Problem: In the records below, the line with "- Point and" opens the range and the line with "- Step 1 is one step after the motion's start" closes it; print that range exactly and nothing else.

[Source records]

■ ■ ■ ■ ■

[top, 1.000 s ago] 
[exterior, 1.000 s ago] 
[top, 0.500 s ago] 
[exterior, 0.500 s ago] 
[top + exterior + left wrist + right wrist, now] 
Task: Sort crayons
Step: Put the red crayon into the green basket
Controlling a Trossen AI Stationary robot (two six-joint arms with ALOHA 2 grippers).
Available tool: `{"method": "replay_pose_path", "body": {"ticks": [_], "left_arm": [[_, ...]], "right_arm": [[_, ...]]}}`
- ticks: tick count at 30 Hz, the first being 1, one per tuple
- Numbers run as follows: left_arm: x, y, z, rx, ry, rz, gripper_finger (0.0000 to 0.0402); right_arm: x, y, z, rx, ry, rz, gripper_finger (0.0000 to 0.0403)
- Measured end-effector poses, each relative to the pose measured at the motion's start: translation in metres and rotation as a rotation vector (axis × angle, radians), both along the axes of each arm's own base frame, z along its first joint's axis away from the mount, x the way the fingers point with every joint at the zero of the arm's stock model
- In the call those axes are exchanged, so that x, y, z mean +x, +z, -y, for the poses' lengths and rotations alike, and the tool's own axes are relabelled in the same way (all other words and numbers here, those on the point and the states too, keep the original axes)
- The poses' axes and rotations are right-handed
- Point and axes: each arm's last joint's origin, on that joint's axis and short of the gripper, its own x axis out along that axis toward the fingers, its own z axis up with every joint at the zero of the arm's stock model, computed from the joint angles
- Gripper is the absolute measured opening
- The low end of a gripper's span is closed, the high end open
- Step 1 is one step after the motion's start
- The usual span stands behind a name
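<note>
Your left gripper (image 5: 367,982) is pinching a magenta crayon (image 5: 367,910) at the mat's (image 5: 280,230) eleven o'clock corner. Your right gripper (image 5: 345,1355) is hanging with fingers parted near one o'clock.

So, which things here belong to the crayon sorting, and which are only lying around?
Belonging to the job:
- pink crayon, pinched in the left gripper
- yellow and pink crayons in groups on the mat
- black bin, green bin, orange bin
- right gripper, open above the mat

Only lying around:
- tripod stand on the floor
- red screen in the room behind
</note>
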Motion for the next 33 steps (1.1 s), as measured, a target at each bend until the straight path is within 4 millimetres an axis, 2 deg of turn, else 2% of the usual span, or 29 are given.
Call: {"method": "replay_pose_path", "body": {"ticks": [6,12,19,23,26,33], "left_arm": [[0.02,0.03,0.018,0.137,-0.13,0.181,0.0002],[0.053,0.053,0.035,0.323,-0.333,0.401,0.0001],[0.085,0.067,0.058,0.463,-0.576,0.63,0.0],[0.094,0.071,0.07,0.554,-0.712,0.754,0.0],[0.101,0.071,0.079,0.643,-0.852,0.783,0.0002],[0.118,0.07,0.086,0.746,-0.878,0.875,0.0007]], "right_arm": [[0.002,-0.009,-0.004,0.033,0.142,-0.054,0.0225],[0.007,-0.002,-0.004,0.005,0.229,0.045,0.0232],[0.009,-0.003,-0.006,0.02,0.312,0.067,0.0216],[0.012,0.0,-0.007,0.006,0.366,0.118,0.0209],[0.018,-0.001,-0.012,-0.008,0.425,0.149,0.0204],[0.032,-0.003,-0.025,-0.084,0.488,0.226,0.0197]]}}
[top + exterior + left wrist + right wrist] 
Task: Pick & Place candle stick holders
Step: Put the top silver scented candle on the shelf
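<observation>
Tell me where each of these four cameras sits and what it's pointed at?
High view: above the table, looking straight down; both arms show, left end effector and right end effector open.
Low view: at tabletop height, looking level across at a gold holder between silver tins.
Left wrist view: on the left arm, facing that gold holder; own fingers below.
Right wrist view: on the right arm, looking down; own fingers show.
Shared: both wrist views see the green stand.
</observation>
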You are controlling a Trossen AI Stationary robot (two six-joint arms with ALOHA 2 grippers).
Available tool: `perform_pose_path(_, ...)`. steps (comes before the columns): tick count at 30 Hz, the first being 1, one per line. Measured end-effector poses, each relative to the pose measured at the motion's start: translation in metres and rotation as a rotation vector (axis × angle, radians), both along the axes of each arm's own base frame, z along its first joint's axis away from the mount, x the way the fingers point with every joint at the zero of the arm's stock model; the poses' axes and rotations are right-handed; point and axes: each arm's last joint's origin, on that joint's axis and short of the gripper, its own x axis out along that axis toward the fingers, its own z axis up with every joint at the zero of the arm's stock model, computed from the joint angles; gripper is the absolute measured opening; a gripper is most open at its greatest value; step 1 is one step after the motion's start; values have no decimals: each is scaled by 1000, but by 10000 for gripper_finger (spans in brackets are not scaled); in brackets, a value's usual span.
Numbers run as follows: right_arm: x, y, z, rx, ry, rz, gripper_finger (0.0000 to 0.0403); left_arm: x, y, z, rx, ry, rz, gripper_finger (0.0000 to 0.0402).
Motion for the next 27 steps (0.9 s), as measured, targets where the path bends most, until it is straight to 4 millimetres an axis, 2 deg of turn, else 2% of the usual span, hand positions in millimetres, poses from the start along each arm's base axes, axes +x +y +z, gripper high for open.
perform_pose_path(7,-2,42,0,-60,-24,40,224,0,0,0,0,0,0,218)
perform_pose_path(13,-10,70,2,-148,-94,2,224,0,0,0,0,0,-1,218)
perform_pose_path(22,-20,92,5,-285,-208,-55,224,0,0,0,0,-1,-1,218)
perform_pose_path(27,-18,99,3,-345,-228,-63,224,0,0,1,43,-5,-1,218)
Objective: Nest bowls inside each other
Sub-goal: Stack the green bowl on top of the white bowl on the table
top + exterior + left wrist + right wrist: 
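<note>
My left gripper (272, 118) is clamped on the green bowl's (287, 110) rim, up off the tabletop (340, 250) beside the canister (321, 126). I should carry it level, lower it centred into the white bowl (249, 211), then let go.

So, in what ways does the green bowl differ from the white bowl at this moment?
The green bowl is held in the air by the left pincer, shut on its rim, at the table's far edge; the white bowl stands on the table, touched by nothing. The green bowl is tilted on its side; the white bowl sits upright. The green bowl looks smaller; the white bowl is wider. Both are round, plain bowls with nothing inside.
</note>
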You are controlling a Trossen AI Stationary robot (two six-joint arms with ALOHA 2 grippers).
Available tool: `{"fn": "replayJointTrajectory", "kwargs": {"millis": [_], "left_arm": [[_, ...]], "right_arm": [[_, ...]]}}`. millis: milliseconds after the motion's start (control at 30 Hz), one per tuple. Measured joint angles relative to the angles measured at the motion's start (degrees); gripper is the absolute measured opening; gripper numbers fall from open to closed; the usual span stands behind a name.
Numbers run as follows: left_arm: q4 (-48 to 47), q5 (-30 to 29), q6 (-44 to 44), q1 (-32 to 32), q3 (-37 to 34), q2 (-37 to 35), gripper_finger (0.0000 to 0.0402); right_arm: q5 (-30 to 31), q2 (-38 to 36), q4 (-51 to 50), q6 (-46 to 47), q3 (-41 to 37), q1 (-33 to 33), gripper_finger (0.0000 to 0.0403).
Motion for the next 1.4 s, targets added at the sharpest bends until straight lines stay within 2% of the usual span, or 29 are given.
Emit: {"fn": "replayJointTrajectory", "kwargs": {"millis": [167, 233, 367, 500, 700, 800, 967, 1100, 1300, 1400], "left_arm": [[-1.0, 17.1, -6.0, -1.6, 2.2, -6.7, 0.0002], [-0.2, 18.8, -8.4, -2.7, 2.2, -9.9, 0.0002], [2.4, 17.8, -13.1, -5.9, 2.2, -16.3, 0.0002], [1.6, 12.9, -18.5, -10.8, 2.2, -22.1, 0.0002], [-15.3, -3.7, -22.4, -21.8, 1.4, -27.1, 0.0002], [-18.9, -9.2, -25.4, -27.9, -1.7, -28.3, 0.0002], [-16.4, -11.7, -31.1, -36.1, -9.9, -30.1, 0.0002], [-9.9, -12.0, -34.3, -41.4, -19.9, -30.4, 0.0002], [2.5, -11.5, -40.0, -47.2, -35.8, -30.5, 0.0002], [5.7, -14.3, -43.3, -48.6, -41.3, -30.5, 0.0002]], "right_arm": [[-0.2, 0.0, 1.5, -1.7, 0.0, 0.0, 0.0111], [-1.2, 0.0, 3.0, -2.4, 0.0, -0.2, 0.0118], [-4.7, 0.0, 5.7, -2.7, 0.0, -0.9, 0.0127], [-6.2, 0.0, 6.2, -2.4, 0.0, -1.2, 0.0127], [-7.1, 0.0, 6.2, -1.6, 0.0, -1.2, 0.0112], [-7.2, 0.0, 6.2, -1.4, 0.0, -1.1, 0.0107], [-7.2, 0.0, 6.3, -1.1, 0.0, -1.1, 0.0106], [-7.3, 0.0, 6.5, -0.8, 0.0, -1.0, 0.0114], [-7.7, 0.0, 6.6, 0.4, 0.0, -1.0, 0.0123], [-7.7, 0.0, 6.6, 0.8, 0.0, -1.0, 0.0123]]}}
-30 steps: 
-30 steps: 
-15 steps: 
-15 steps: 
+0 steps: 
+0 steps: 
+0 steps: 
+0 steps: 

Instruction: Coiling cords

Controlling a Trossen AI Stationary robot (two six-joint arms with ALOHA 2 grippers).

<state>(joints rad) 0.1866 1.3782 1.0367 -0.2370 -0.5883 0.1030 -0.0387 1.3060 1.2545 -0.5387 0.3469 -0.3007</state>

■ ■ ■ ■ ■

Solution:
- Point and axes: each arm's last joint's origin, on that joint's axis and short of the gripper, its own x axis out along that axis toward the fingers, its own z axis up with every joint at the zero of the arm's stock model, computed from the joint angles
- Gripper is the absolute measured opening
- The low end of a gripper's span is closed, the high end open
- Step 1 is one step after the motion's start

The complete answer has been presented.